While overseeing the completion of the Presentation Centre on his latest visit to Vancouver, Ikebuchi moves through the corridors purposefully, but with a soft and unobtrusive step. The whole place is still under construction, but his mellow presence seems to mute the ubiquitous buzzing of saws and bludgeoning of hammers.
He’s a slightly mysterious character. He has one of those smiles that manages to be both benevolent and sly, and it’s clear he always knows and notices much more than he lets on. He impresses, but he never imposes. He is gracious, soft-spoken, and has a self-deprecating sense of humour; but he’s aware, beyond a shadow of a doubt, that he is great at what he does, and that whatever he says goes.
Nothing in his work is ostentatious, nothing is overwrought. In fact, when standing in one of the display suites, it may not be obvious at first glance just how much vision and skill has gone into conceiving the space. Ikebuchi is a designer, not a decorator—too often, the difference is forgotten—and his interiors reveal themselves through their inconspicuous richness and intrinsic finery. The choice of light fixtures, the unconventional handles on the doors, the grain of the wood on floors and closets; the furnishings on the balcony, the gradient of the marble in the bathrooms, the unusual curve of the cabinetry below the sinks. It is all consciously thoughtful and novel, without being convoluted or contrived.
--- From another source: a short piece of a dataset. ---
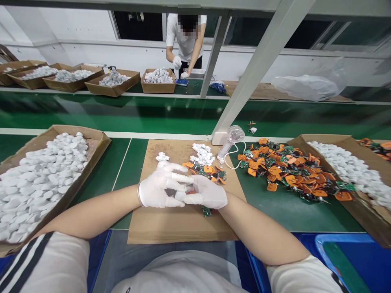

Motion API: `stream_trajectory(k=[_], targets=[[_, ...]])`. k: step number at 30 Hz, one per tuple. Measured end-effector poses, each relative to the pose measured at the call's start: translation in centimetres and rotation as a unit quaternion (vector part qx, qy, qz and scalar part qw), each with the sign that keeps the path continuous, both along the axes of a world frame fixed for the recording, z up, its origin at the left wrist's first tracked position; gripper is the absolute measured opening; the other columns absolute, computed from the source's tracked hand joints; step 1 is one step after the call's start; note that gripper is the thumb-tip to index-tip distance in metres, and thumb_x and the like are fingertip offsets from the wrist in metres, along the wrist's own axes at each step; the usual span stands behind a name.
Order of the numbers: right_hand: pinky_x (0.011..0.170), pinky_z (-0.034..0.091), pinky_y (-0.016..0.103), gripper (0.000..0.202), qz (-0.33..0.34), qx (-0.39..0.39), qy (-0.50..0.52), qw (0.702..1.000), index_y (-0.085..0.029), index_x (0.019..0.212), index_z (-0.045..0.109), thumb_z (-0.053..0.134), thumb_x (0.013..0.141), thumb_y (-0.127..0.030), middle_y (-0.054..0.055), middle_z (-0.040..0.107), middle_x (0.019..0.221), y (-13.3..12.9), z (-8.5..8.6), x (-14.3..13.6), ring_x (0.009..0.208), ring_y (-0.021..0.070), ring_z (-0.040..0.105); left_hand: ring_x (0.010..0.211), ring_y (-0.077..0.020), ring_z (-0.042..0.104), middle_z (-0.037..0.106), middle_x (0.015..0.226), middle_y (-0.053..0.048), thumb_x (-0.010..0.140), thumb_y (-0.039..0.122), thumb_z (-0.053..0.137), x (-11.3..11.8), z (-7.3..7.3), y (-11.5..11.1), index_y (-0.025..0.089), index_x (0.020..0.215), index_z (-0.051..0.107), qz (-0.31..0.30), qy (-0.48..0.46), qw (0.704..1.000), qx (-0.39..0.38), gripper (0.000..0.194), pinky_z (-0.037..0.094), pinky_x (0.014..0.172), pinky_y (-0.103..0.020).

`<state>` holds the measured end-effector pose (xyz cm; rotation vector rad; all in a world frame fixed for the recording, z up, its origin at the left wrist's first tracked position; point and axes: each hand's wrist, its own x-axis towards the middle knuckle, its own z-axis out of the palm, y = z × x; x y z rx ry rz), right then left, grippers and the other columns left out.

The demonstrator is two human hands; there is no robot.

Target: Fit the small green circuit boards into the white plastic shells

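Left hand (161, 189) and right hand (211, 193) meet, fingers curled; what each clamps cannot be told. Just beyond the grip: one board pile (216, 175), two white-part piles (203, 154). Farther right: one fan (226, 145), one larger board heap (287, 173). Flanking: two boxes (97, 149) of white parts. Beneath: one mat (171, 228).
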<state>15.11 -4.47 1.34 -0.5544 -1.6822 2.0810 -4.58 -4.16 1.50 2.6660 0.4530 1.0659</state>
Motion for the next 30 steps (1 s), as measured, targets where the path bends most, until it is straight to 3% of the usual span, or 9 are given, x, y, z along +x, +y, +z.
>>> stream_trajectory(k=[4, 7, 11, 14, 16, 21, 25, 30], targets=[[0.058, 0.039, 0.026, 0.016, -0.061, 0.102, -0.106, 0.987, -0.017, 0.060, 0.054, 0.067, 0.067, -0.022, -0.004, 0.052, 0.060, -0.4, 0.2, -0.5, 0.061, 0.0115, 0.045, 0.102, -0.0244, 0.061, 0.075, 0.099, -0.004, 0.077, 0.026, 0.069, 0.9, 0.5, -0.9, 0.022, 0.070, 0.068, 0.037, 0.032, 0.998, 0.027, 0.008, 0.051, 0.083, -0.037], [0.053, 0.033, 0.024, 0.017, -0.122, 0.161, -0.179, 0.963, -0.017, 0.056, 0.051, 0.064, 0.067, -0.019, -0.005, 0.047, 0.056, -0.9, 0.1, -0.9, 0.059, 0.0108, 0.042, 0.096, -0.0239, 0.061, 0.074, 0.095, -0.004, 0.077, 0.023, 0.065, 1.3, 0.3, -1.1, 0.021, 0.076, 0.068, 0.052, 0.023, 0.997, 0.056, 0.004, 0.050, 0.080, -0.037], [0.058, 0.038, 0.025, 0.014, -0.103, 0.186, -0.156, 0.965, -0.017, 0.059, 0.054, 0.064, 0.069, -0.019, -0.004, 0.052, 0.059, -1.0, 0.3, -0.9, 0.062, 0.0121, 0.046, 0.099, -0.0253, 0.059, 0.074, 0.096, -0.004, 0.077, 0.023, 0.067, 1.2, -0.6, -0.8, 0.022, 0.070, 0.066, 0.054, 0.022, 0.998, 0.039, 0.007, 0.048, 0.082, -0.039], [0.061, 0.040, 0.026, 0.021, -0.073, 0.136, -0.107, 0.982, -0.018, 0.062, 0.051, 0.069, 0.069, -0.024, -0.005, 0.051, 0.060, -0.6, 0.4, -0.5, 0.061, 0.0115, 0.045, 0.097, -0.0254, 0.059, 0.074, 0.096, -0.003, 0.076, 0.027, 0.071, 1.0, -1.2, -0.6, 0.022, 0.068, 0.066, 0.067, 0.023, 0.997, 0.026, 0.011, 0.048, 0.083, -0.041], [0.062, 0.040, 0.026, 0.024, -0.060, 0.092, -0.075, 0.991, -0.018, 0.065, 0.050, 0.072, 0.069, -0.027, -0.005, 0.051, 0.063, -0.3, 0.4, -0.2, 0.063, 0.0115, 0.045, 0.095, -0.0242, 0.060, 0.073, 0.099, -0.004, 0.077, 0.028, 0.071, 0.8, -1.5, -0.7, 0.023, 0.078, 0.067, 0.077, -0.004, 0.997, 0.024, 0.006, 0.048, 0.083, -0.041], [0.068, 0.040, 0.029, 0.027, -0.031, -0.046, 0.042, 0.998, -0.015, 0.084, 0.058, 0.074, 0.071, -0.033, 0.001, 0.058, 0.078, 0.2, 0.0, 0.3, 0.071, 0.0137, 0.050, 0.093, -0.0222, 0.064, 0.073, 0.100, -0.006, 0.081, 0.039, 0.072, 0.7, -1.8, -0.9, 0.024, 0.101, 0.062, 0.101, -0.112, 0.988, 0.027, 0.026, 0.049, 0.084, -0.040], [0.066, 0.041, 0.029, 0.030, -0.081, -0.129, 0.066, 0.986, -0.013, 0.081, 0.063, 0.079, 0.070, -0.036, 0.001, 0.060, 0.075, 0.1, -0.6, 0.5, 0.067, 0.0130, 0.051, 0.090, -0.0215, 0.065, 0.072, 0.095, -0.006, 0.084, 0.041, 0.069, 0.8, -1.7, -1.1, 0.025, 0.110, 0.058, 0.110, -0.155, 0.981, 0.038, 0.032, 0.049, 0.084, -0.040], [0.062, 0.042, 0.027, 0.032, -0.113, -0.177, 0.095, 0.973, -0.014, 0.080, 0.062, 0.085, 0.064, -0.031, 0.000, 0.060, 0.072, -0.1, -0.9, 0.1, 0.064, 0.0122, 0.054, 0.090, -0.0220, 0.064, 0.072, 0.094, -0.007, 0.091, 0.035, 0.057, 0.8, -1.8, -1.1, 0.024, 0.131, 0.049, 0.086, -0.129, 0.988, 0.014, 0.043, 0.049, 0.081, -0.040]])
“I don’t want a ‘wow’ factor,” explains Ikebuchi. “It’s more elegant, calm, and relaxed, so that every day you can feel very happy in this space.” This encapsulates his theory of good design. He believes that even the ritziest of residences will eventually become tiring and boring as trends come and go. The spaces that continue to enchant and inspire decade after decade are the ones designed with intention and restraint. “I hope that Landmark on Robson can be appreciated for a long time,” he states. “And that this will still be one of the best many years from now.”
There’s something in the refined, controlled sensibility of Ikebuchi’s work that is reminiscent of traditional Japanese design—which isn’t a surprise. He was born and raised in Japan, and because of his father’s job, he relocated around the country several times throughout his childhood. During these travels, he gained a distinct appreciation for the diversity of his nation’s customs and architectural styles. And yet, two of his homes stand out in his mind above all the others: the house in Osaka he shared with his grandparents when he was only a child, which incorporated Japanese traditional and Taisho modern elements; and later, his house in Nara, a small city of natural landscapes and ancient shrines that was the capital of Japan in the eighth century.
As a young adult, he returned to Osaka to attend the renowned Osaka Institute of Technology. “I studied architecture, but my practice is for interior works,” he says. After graduating, the company he worked for gave him an opportunity to work at its Singapore office. This placed Ikebuchi squarely in the cosmopolitan hub of trade, industry, and design in the Asia Pacific region. And so, when it came time for him branch out and start his own business, he chose Singapore as his home base, explaining that it is “very open and connected to the surrounding countries.”
Since founding Atelier Ikebuchi in 2004, Ikebuchi has become one of the foremost names in modern interior design, lauded for both his technical precision and his intuitive process. This process, by virtue of being so natural, is hard for Ikebuchi to put into words. “Designing is not only function—we aim for something above that. Something that encompasses poetry and imagination and artistry, which I can’t explain…” He pauses for a second. “When you have two products that work the same, you like one more than the other for some reason besides function; sometimes it’s shape, or colour, or texture, or something just touches your heart.”